HOW TO COMPLETE THIS TASK :: In the records that follow, find each line with the word "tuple" and copy it.

Collection entries ::
* * *

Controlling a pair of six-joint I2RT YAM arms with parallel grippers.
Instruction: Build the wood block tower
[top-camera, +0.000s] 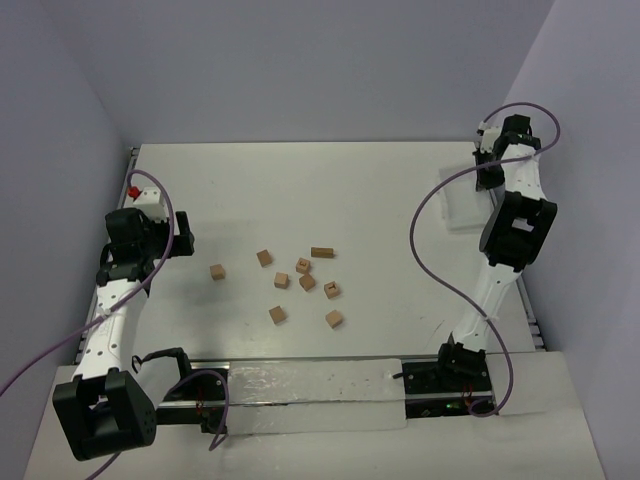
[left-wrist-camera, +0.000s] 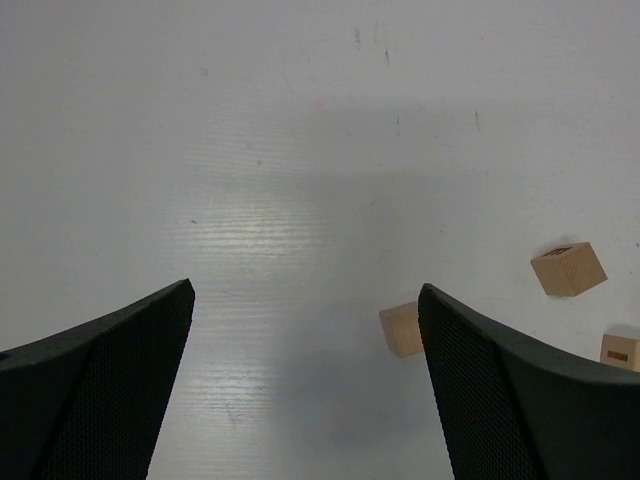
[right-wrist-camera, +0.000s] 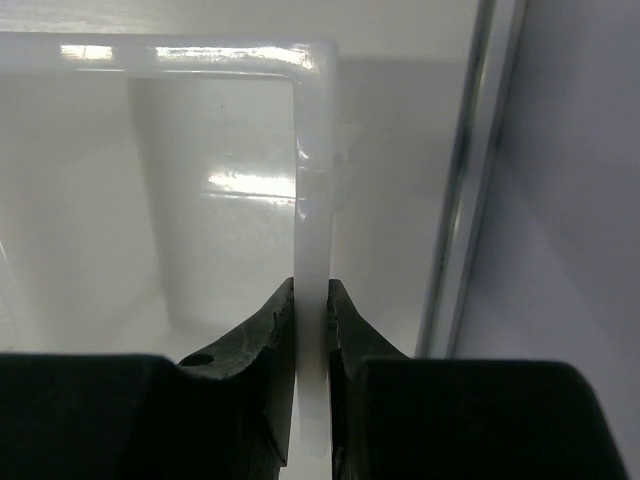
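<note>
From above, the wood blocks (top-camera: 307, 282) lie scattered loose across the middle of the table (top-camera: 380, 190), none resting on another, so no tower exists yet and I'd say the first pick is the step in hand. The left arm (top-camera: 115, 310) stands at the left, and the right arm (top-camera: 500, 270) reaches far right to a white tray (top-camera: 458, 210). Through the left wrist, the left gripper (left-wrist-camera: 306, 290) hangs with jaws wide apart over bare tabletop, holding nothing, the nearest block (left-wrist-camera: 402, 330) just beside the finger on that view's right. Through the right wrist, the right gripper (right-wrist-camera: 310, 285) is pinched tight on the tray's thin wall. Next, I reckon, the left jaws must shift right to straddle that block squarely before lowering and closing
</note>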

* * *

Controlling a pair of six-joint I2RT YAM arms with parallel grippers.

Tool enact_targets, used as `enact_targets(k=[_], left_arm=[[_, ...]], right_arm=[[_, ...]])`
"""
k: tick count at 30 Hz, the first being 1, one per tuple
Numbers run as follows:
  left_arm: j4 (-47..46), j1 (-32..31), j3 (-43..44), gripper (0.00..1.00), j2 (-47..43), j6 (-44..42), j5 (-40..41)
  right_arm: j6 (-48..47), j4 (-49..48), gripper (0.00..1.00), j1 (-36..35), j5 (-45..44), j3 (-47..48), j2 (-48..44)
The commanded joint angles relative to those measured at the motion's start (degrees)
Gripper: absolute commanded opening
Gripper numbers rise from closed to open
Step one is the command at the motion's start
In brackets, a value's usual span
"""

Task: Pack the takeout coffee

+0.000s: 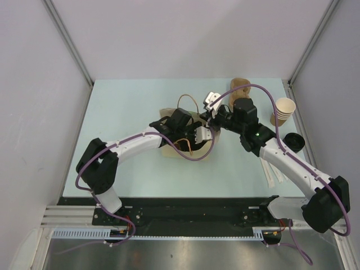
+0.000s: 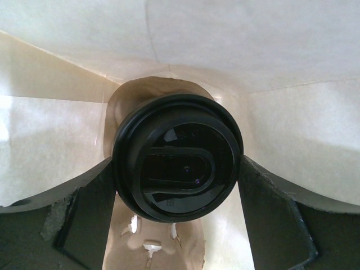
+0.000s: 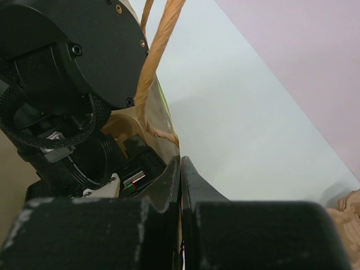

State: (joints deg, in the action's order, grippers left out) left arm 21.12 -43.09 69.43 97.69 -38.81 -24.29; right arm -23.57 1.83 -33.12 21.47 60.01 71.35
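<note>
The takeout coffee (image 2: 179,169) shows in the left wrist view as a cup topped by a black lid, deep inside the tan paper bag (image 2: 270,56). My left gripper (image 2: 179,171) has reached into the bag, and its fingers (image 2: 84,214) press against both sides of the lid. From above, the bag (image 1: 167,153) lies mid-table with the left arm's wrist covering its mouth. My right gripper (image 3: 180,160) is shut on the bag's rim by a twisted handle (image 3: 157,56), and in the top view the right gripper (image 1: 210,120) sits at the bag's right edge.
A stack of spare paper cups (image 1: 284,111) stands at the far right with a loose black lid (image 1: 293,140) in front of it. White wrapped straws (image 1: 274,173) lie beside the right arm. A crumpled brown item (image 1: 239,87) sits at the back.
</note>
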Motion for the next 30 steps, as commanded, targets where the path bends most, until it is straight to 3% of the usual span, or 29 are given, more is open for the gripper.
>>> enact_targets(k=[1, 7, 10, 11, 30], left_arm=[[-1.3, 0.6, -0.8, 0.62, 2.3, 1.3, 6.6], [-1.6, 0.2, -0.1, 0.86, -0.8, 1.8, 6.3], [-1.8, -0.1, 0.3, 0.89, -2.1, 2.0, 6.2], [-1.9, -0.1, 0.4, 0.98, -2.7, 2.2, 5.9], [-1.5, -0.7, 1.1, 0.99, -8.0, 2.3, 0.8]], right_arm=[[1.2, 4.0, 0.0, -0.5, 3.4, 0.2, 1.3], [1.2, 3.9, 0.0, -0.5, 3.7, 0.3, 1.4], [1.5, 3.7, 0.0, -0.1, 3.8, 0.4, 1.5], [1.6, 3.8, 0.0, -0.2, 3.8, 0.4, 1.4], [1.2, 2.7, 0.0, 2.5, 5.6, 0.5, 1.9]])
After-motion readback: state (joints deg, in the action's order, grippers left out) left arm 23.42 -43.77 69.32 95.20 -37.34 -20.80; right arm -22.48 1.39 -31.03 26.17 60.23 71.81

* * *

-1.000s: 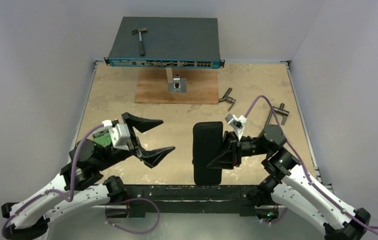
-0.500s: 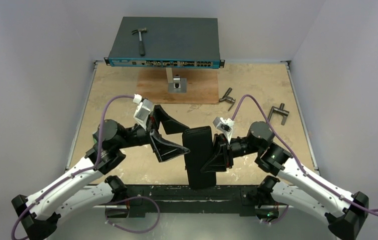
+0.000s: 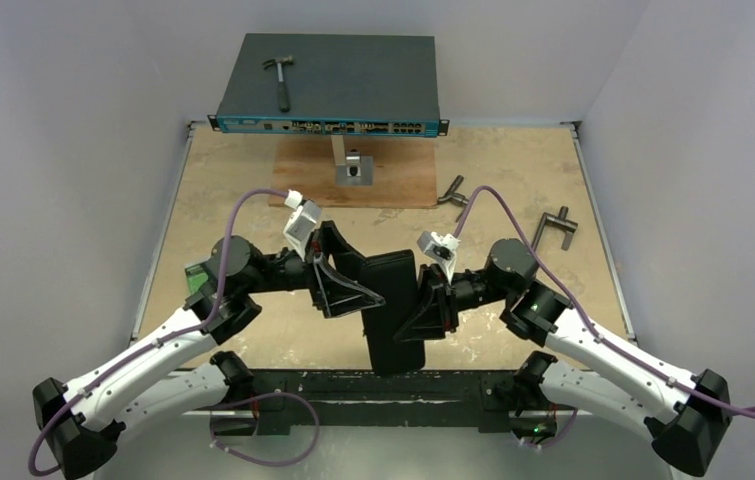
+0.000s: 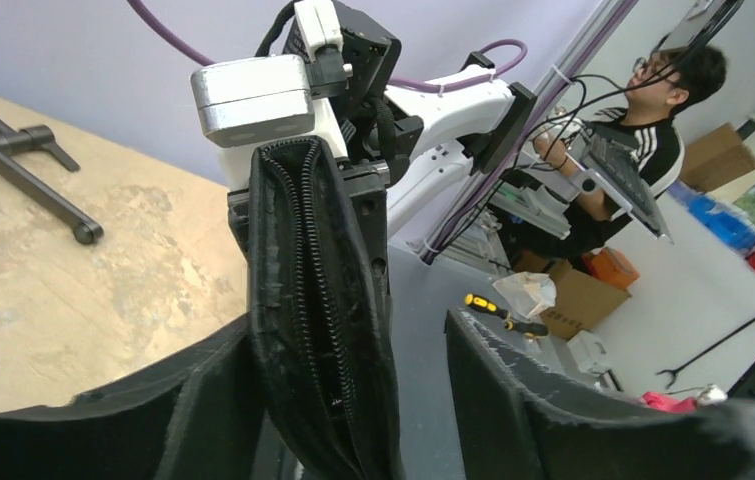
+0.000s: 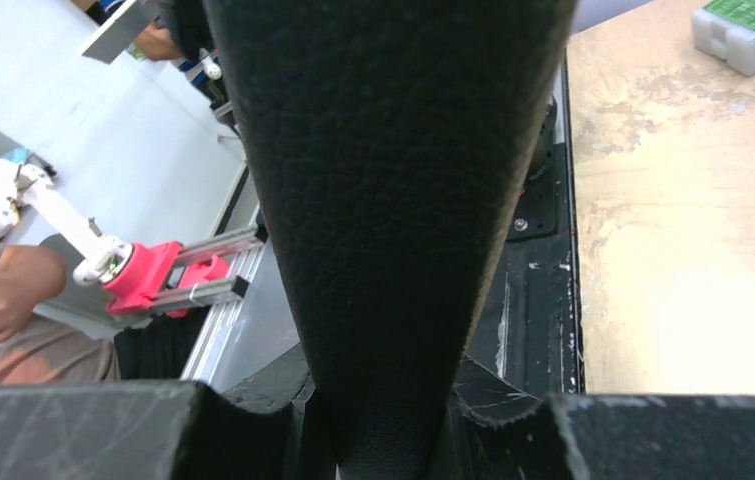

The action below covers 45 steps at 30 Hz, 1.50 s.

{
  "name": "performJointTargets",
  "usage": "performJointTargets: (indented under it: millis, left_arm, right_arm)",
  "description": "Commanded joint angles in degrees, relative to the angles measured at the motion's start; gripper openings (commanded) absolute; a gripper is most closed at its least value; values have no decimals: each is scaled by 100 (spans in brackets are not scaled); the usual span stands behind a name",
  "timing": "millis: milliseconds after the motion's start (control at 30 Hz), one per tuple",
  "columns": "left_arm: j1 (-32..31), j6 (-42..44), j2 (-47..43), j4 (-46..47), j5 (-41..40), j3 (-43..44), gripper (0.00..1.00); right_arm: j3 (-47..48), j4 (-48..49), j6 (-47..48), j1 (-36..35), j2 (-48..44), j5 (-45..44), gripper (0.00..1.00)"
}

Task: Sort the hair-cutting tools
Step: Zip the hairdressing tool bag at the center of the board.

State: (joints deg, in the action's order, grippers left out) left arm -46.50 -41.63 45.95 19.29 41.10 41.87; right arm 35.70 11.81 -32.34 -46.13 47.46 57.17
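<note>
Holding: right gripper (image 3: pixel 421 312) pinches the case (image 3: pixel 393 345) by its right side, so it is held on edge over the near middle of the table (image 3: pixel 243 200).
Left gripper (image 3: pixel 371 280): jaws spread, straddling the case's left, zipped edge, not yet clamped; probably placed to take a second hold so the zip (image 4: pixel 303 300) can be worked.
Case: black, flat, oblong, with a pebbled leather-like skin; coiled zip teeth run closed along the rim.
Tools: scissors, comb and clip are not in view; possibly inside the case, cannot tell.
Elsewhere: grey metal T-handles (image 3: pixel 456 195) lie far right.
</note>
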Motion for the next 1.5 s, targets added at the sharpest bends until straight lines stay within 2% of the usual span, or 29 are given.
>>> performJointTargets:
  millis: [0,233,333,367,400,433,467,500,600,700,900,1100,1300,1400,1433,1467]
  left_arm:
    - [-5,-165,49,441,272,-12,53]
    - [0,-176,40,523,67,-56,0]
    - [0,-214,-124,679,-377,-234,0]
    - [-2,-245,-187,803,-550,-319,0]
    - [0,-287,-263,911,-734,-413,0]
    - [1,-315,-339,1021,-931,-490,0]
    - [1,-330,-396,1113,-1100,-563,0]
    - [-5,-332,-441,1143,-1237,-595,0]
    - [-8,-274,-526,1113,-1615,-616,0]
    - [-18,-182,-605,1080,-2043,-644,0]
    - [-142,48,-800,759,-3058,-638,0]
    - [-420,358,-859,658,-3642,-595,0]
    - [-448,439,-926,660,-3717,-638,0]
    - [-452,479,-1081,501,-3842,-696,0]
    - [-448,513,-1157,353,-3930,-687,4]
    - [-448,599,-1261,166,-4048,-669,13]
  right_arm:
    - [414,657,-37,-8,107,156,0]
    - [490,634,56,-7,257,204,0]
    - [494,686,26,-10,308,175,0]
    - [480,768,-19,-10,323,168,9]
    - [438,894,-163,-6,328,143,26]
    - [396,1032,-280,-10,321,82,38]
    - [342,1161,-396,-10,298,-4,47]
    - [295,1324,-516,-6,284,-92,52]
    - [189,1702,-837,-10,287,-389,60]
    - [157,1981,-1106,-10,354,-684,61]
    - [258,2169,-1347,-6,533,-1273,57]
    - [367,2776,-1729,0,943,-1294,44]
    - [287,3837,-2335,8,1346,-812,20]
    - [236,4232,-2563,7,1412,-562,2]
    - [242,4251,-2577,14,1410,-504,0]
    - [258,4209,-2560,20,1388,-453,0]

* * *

RESPONSE TO THE TASK ::
k: tick count at 30 Hz, the first being 1, one per tuple
  "timing": "millis: milliseconds after the motion's start (control at 30 Hz), one per tuple",

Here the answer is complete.